Serverless testing is challenging
Moving from the traditional approach to serverless applications changes how the testing is performed. In a non-serverless world, developers often conduct local testing on application components the same way the application might be deployed in production.
But in the serverless approach as infrastructure is abstracted away inside the platform of the serverless vendor, it can be significantly more difficult to perform realistic integration or end-to-end testing incorporating production-like error handling, logging, performance, and scaling characteristics. Additionally, the inherently distributed nature of serverless applications makes it challenging to manage myriad functions.
It is recommended to perform remote testing, making use of the serverless platform directly. Few serverless vendors offer features to enable some remote testing possible but limited to individual function level testing, not at the application level.
Serverless debugging adds more trouble
Similar to testing, debugging remote code in the serverless world can be tricky. Due to the often stateless nature of serverless applications, one can say there is less to be gained in introspection and runtime debugging. Still, the serverless eco-system needs proper tools for run-time debugging which allows introspection and line-by-line stepping.
Debugging serverless functions live on the cloud is the future. The good news is that the next-generation development tools that make it possible to run serverless functions locally are emerging.
Serverless Tools of 2020
Identifying the potential for sophisticated tools in the serverless ecosystem, SLAppForge launched SIGMA; the first drag and drop serverless development tool back in 2018. SIGMA is a cloud-based hybrid IDE that facilitates rapid building, testing and deploying serverless applications.
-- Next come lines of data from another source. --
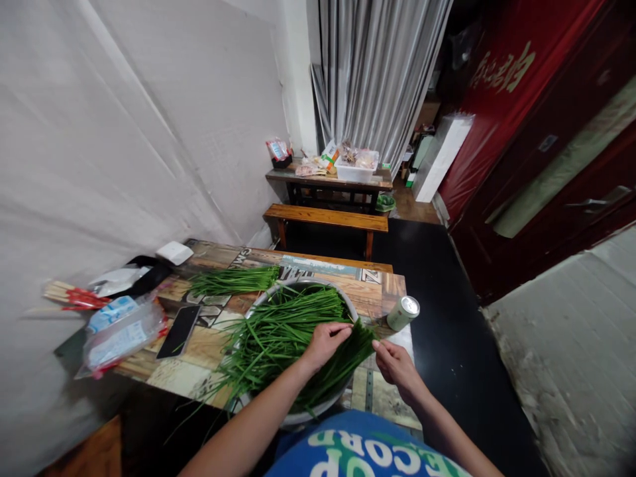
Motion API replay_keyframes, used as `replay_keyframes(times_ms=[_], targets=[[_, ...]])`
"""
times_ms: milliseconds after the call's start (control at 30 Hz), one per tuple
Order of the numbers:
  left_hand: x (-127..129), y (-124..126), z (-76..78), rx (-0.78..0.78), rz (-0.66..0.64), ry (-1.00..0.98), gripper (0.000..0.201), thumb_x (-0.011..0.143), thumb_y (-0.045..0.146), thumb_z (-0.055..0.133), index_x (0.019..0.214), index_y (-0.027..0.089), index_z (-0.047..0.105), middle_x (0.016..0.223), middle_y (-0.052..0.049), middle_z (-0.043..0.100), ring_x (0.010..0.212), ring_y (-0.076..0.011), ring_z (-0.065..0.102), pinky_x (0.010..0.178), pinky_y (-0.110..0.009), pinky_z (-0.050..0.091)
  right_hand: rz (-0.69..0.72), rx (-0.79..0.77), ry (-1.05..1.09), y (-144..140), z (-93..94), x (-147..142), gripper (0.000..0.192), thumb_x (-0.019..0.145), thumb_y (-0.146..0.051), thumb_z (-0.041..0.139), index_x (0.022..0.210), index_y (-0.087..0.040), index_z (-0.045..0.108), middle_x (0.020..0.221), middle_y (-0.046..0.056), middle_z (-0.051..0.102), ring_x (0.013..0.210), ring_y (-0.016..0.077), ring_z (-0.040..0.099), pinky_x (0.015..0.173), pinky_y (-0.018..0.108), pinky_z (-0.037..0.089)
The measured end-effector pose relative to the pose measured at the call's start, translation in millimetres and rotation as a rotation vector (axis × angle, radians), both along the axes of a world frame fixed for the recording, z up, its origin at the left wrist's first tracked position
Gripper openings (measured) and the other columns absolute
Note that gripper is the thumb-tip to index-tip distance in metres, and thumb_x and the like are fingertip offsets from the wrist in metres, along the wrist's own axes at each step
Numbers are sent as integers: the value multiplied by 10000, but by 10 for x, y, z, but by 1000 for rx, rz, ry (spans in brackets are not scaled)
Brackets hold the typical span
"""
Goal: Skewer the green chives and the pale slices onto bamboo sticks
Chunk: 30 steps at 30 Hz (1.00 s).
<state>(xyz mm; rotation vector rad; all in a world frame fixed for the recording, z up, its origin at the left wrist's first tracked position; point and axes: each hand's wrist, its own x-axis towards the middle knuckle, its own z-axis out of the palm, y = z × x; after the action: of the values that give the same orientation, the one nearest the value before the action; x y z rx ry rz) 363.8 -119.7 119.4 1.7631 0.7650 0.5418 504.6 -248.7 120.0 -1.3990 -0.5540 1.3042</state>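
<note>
Long flat green chives (278, 331) under left hand (324, 342), round metal basin (298, 417).

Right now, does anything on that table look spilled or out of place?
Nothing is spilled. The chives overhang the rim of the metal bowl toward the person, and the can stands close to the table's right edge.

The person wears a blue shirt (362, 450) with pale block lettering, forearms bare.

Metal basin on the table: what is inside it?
The metal basin holds a heap of long green chives, which the left hand grips; the right hand touches their ends. The basin's bottom is covered.
</note>
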Motion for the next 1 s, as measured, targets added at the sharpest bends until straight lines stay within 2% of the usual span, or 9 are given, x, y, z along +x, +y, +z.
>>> replay_keyframes(times_ms=[100,167,267,367,500,633,767,867,1000], targets=[[-159,131,-156,81,-14,108,310,797,364,462,960,190,662,899,-49,684,836,-173,607,797,-285,433,10,-2,8,-92,-55,40,440,717,-544,549,565,-198,324,404,-122,256,328,10,141,313,160,93],[-275,269,-274,266,-11,255,250,790,327,490,895,204,680,894,-52,674,847,-180,583,807,-305,403,14,-7,12,-178,-106,69,441,719,-544,547,563,-195,327,409,-118,261,334,12,153,322,160,99],[-374,425,-463,514,-87,496,159,765,271,545,830,240,687,867,-49,648,888,-200,523,827,-349,336,21,-23,24,-308,-183,97,446,715,-550,550,561,-193,330,416,-114,262,340,14,160,334,166,96],[-359,455,-626,577,-181,624,127,732,259,592,824,242,678,858,-59,611,902,-215,481,804,-353,314,14,-39,12,-399,-216,99,451,721,-559,538,561,-193,329,425,-110,264,344,17,167,345,178,101],[-282,414,-731,568,-212,619,103,718,244,606,792,222,675,839,-70,595,898,-219,479,791,-346,320,3,-38,-1,-440,-191,83,442,735,-553,527,567,-194,330,428,-108,269,349,23,173,355,184,115],[-241,442,-700,551,-213,553,85,724,206,589,746,209,671,850,-54,624,897,-205,510,806,-330,335,-12,-47,0,-433,-183,85,438,718,-562,536,582,-195,339,423,-112,275,345,24,172,348,179,122],[-211,501,-589,515,-191,472,171,774,203,508,859,203,656,896,-28,655,863,-153,563,790,-262,384,-22,-54,6,-380,-193,96,442,693,-578,546,593,-199,343,413,-120,261,338,22,154,334,172,106],[-182,491,-448,436,-117,347,225,792,228,469,918,192,652,910,-30,669,846,-145,588,779,-244,412,-32,-67,-16,-305,-165,93,454,680,-592,543,576,-202,337,404,-124,246,323,18,142,320,169,95],[-120,382,-156,306,-32,150,267,787,255,466,972,198,651,796,-29,685,748,-151,610,736,-257,439,-24,-52,-72,-196,-78,77,464,696,-588,530,552,-200,319,400,-120,261,315,16,154,315,168,110]])
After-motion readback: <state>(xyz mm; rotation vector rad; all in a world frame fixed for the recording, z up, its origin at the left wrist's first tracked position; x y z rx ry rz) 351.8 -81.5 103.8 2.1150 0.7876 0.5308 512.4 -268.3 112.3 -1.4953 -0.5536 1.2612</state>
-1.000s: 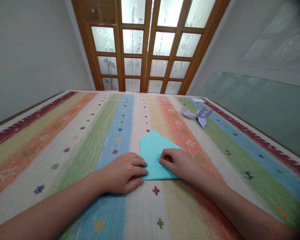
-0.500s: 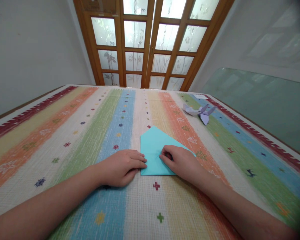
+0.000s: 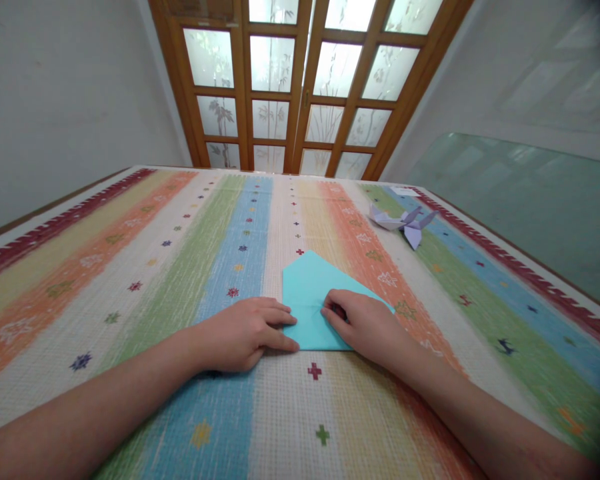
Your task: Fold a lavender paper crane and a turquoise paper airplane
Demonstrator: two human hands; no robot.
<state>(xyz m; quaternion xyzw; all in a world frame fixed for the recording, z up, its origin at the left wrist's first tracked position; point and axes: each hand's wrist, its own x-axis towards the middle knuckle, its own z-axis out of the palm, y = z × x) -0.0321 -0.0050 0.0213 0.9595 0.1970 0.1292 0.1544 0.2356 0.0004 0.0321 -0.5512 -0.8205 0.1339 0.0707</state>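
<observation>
A folded sheet of turquoise paper (image 3: 307, 283) lies on the striped tablecloth, with a pointed top and a straight lower edge. Flat at its lower left corner rests my left hand (image 3: 253, 333), the fingers stretched out and the thumb spread apart on the lower edge. My right hand (image 3: 365, 323) is on the paper's right part. Its fingers are curled, and thumb and index finger pinch together at a faint crease in the paper. The hand covers part of the paper's right side and lower right corner.
A lavender origami figure (image 3: 407, 225) with pointed wings sits at the far right of the tablecloth (image 3: 180, 260). Behind it is a small white paper slip (image 3: 404, 191). Wooden doors with frosted panes (image 3: 300, 93) stand beyond the table, and a greenish glass panel (image 3: 520, 193) is at the right.
My left thumb has moved out from under the hand onto the paper's lower left edge, apart from the fingers. The right hand and the paper have hardly moved.
</observation>
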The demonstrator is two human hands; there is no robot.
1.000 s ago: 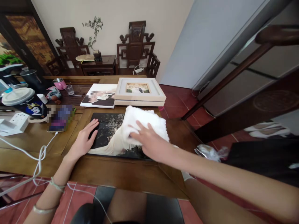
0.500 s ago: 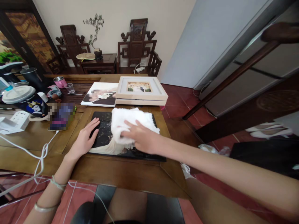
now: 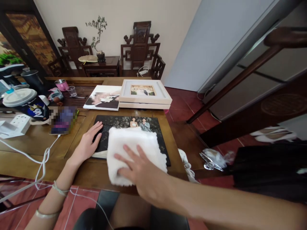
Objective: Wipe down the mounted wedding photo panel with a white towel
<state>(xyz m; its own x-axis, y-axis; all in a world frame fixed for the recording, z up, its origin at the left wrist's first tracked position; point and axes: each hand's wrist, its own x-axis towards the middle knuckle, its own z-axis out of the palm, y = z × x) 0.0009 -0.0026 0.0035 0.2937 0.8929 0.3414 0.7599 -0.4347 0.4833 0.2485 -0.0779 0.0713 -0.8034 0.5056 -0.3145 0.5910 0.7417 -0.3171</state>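
Note:
A black photo panel [image 3: 120, 120] printed with two figures lies flat near the front edge of the wooden table. Folded white cloth [image 3: 131, 140] covers its lower middle and hangs past its near edge onto the wood. My right hand [image 3: 141, 169] holds this cloth from above, fingers spread across it and the thumb at a fold. My left hand [image 3: 88, 142] rests open on the panel's left edge, fingertips flat and holding nothing. Part of the picture is hidden beneath the cloth.
Behind the panel lie a white-edged photo print [image 3: 102, 97] and a pale framed picture box [image 3: 145, 92]. To the left are a phone [image 3: 64, 119], a white cable [image 3: 44, 156], a lidded cup [image 3: 35, 107] and a pink mug [image 3: 61, 84]. A wooden chair [image 3: 227, 80] stands right.
My right hand has drawn the white cloth toward me, down the panel. The two printed figures at the top now show. My left hand has stayed in place.

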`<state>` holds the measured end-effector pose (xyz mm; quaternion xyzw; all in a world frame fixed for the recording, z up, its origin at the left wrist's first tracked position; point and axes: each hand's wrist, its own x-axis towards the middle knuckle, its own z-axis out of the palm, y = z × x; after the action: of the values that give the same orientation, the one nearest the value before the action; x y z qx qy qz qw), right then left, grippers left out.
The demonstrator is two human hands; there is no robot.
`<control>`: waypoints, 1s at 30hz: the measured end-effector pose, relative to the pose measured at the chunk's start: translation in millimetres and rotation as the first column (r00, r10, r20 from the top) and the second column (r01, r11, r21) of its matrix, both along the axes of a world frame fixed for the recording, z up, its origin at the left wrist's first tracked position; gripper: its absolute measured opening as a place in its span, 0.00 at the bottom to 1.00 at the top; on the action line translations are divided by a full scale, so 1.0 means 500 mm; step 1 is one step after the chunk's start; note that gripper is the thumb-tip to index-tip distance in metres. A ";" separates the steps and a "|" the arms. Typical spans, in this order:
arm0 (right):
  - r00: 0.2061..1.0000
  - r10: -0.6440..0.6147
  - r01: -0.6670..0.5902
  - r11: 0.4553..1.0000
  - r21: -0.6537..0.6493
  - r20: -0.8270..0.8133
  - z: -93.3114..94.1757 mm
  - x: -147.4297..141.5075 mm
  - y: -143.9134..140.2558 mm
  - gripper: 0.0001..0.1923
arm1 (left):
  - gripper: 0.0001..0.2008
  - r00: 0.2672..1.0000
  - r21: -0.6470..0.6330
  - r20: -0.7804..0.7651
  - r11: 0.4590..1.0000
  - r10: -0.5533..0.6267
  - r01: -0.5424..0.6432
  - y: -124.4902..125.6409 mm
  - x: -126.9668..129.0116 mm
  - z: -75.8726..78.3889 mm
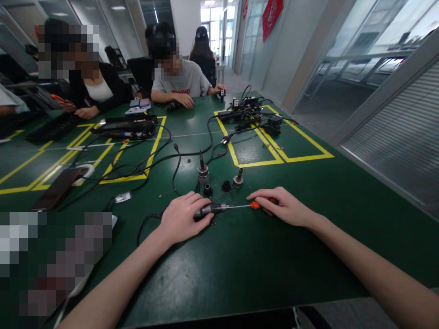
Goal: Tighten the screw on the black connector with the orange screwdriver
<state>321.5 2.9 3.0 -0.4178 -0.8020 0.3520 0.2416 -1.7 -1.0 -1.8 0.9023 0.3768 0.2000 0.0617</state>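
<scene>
The black tool (205, 210) is laid on the green table (257, 265) and is grasped from above by the left hand (184, 215). To the tool's right end an orange screwdriver (254, 205) is pointed, pinched by the right hand (284, 207). Beyond the tool, metal parts (203, 175) and black caps (226, 186) are placed, and farther, yellow tape (262, 163).

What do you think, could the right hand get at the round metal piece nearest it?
Probably yes: the right hand is near the metal piece with nothing visible between, though that hand holds an orange tool.
</scene>
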 end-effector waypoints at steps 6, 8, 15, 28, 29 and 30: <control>0.992 -0.062 0.064 0.998 0.013 -0.106 -0.002 0.004 0.002 0.17 | 0.11 1.000 0.007 -0.001 1.000 0.000 0.000 0.000 0.001 0.001; 0.988 -0.089 0.089 0.996 -0.007 -0.128 -0.005 0.005 0.004 0.18 | 0.11 1.000 0.006 0.001 1.000 -0.002 0.002 0.000 0.000 0.001; 0.999 -0.006 0.003 0.997 -0.084 -0.045 -0.008 0.002 0.004 0.21 | 0.11 1.000 0.013 -0.010 1.000 0.001 -0.001 0.000 -0.001 0.000; 0.983 -0.118 0.114 0.993 -0.035 -0.139 -0.005 0.004 0.006 0.19 | 0.11 1.000 0.021 0.006 1.000 -0.003 0.002 0.001 0.000 -0.003; 0.987 -0.105 0.102 0.994 -0.033 -0.119 -0.004 0.004 0.006 0.19 | 0.11 1.000 0.019 0.005 1.000 -0.002 0.002 0.001 0.000 -0.002; 0.991 -0.092 0.089 0.995 -0.039 -0.100 -0.002 0.004 0.006 0.19 | 0.11 1.000 0.018 0.005 1.000 -0.001 0.001 0.001 0.000 -0.002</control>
<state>323.5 5.7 1.8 -0.4393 -0.7626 0.3754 0.2907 -1.9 -0.7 -2.9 0.9026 0.3743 0.2056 0.0544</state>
As serverless continues to adapt and mature in upcoming years, testing and debugging plays a major role in the serverless ecosystem. Addressing the biggest pain points of serverless debugging, SIGMA was introduced with a new feature to live debug AWS Lambda functions.
Live debugging AWS Lambda Functions
SIGMA IDE has been providing the capability to test and verify your AWS Lambda code within the same AWS account before it is deployed as an actual AWS Lambda function. Enhancing this capability further, SIGMA is now capable of invoking these test executions in Debug Mode, so the developer can fine-tune and find any issues in the code without spending much time and effort.
When a function test is invoked in Debug Mode, SIGMA will give you a unique Debug URL. You can simply copy this URL and open it in Google Chrome. Once the Chrome DevTools Debugger is connected successfully with the AWS test Lambda environment via the provided URL, you have the freedom to debug the Lambda code; just like debugging a local application running on the browser, or any remote NodeJS process.
The demand for serverless will grow in upcoming years and serverless computing will be adopted on a larger scale by the community. And we will be witnessing an era of transformation of serverless tools as these technologies mature and more use cases become supported.